Atlanta’s ’burbs offer ample parking, so an in-town trip really made me realize that privilege. This is a driving city notorious for traffic and nonsensical spaghetti roads that traumatize out-of-towners, so yeah, it can be daunting to think about parking for a major event like the Atlanta Food & Wine Festival.
Here’s where I hit you with the good news: While it’s not super easy, it’s actually not that bad.
No, for real. There’s a lot of free street parking available on the residential streets neighboring Old Fourth Ward Park, or paid parking if you don’t mind springing for it. The venue chosen for Sliced and Cluck’d had a long commercial street that offered free parking, and the Intimate Dinner restaurants are well-established spots with provisions for valet and self-park. As long as you get to your event ahead of time and are willing to walk about a quarter-mile or so, it really wasn’t as big of a hassle as I’d expected. Trust me, those extra steps were absolutely necessary at the end of the feasting.
Of course, Uber and Lyft are readily available in Atlanta if you want to abandon the notion entirely.
At first glance at the event map and after parking fatigue, I wondered if I wanted to make the trek out again for a second day of gut-busting gluttony. But then, speaking to the event publicists, I learned that these days are not interchangeable and well worth consecutive visits.
Some of restaurants choose to only participate in one day of the festival, making them exceptionally limited engagements. There were a lot of restaurants I was excited to discover on Sunday that I hadn’t heard a whisper about all week, such as Versailles Restaurant from Chateau Elan and The Select.
Even the restaurants present for more than one event may swap out what they have on offer. Chef Nick Leahy from The Usual was serving up chicken and dirty rice croquettes at Cluck’d, then pork belly sliders on Saturday. And what wasn’t in the news at all was that the second day shifted over to a tailgate theme, with football-oriented games and décor, plus fancy apps and filling comfort foods that scored major points with a hyped-up crowd.

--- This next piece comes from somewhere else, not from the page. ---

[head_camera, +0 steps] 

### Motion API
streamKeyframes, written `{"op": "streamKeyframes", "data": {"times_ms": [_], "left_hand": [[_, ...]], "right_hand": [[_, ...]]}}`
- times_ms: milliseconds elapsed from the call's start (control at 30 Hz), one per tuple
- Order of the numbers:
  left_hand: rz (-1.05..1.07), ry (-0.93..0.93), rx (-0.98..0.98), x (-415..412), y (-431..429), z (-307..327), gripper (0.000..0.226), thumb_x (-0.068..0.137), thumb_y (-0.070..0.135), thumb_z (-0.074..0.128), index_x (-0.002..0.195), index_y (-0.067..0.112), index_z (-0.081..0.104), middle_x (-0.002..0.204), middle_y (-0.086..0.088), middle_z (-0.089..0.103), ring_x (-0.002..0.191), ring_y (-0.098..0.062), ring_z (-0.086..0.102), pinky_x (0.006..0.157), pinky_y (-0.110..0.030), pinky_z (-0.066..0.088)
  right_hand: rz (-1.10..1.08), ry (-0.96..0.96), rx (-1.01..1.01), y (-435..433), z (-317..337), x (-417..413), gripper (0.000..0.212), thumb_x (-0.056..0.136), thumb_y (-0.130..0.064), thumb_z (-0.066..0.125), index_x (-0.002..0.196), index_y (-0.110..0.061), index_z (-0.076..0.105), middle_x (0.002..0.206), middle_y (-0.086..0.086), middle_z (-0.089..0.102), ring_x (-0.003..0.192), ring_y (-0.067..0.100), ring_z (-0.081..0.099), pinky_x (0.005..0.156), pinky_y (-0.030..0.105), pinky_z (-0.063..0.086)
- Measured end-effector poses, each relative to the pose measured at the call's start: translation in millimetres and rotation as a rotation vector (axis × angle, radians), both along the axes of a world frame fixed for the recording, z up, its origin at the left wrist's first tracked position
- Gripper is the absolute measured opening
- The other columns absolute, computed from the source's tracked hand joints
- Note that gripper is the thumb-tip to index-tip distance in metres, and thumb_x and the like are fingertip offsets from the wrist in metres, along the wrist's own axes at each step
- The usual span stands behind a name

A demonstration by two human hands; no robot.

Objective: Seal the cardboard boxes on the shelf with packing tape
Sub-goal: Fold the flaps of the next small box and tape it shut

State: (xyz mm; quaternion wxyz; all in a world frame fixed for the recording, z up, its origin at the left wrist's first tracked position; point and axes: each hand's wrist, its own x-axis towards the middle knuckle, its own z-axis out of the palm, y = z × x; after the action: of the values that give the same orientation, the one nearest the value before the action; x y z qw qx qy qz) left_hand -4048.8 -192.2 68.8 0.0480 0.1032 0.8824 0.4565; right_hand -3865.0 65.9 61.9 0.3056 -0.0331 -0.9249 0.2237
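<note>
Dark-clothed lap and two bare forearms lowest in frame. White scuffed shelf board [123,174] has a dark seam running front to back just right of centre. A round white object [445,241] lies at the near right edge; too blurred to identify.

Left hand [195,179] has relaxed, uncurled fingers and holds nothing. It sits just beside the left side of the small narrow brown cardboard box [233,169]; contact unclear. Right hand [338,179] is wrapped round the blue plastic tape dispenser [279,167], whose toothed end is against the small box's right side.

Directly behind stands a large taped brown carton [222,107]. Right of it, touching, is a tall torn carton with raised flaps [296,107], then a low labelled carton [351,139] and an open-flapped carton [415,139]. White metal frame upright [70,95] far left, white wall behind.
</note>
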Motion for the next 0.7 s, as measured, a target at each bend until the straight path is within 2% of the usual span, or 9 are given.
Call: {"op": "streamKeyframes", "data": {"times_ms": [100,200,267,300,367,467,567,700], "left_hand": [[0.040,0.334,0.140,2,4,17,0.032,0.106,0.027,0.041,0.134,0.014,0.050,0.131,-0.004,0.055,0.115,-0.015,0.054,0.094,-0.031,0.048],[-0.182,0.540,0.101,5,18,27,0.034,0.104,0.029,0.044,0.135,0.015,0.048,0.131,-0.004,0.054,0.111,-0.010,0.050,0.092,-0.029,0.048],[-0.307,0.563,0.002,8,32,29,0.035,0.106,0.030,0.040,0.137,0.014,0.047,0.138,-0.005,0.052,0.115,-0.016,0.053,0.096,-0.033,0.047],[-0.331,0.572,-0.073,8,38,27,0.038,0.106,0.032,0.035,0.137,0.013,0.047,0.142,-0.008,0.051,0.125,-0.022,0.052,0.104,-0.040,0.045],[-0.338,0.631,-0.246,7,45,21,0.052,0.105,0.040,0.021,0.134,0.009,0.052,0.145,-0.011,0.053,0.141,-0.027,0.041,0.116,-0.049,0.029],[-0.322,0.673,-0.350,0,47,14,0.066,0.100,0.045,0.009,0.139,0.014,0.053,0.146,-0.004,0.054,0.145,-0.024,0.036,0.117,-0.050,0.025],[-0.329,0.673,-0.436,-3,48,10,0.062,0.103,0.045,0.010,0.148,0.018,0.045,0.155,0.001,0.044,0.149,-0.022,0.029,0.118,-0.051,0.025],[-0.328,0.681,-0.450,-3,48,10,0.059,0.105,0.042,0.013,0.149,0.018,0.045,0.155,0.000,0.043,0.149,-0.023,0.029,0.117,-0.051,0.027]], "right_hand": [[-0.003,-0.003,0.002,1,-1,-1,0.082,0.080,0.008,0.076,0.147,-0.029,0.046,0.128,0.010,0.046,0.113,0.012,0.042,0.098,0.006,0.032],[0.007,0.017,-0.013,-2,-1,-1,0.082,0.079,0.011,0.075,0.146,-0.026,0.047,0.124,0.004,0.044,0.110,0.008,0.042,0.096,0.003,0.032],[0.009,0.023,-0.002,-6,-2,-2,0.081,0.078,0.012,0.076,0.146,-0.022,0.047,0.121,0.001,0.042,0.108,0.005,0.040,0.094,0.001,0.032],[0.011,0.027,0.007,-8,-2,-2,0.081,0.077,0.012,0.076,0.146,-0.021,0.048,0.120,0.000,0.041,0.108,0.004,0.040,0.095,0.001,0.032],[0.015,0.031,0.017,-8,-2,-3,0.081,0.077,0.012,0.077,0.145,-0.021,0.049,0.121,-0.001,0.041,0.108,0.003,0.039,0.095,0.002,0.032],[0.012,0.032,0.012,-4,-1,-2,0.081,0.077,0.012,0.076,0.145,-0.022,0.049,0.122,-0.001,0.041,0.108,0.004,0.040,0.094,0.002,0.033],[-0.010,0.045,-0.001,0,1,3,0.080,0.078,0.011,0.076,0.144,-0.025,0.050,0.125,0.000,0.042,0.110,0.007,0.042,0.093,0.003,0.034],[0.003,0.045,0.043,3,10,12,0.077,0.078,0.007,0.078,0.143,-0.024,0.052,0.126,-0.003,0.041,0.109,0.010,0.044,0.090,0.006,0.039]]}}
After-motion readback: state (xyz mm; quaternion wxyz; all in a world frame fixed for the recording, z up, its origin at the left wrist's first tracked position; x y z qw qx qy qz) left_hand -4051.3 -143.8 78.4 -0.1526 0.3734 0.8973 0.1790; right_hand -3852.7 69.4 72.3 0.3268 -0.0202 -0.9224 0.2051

This is Atlanta, so I guess I shouldn’t be surprised by how many stunning, Insta-amazing photo backdrops were present at the AtlFWF. From the Crown Royal Whisky throne to the Aperol feather display to the swing bench before a faux garden wall, it’s all social media fodder as rich as the financier and blackberry bites by the excellent Zucar Patisserie.
However, my word of advice is not to let vanity overtake the real reason you’re there: to eat and drink to your heart’s content. Patterned clothing is your best friend, obscuring spills, stains, and sweat throughout the day. Loose waistbands and flowy dresses are fantastic approaches to digesting your pulled pork sandwich in peace and comfort. And supportive shoes are a must—this isn’t a sit-and-eat kind of event, but an active consumption marathon.
So all right, Atlanta. I’m ready for your next one. Be sure to bring back the short rib sliders, okay?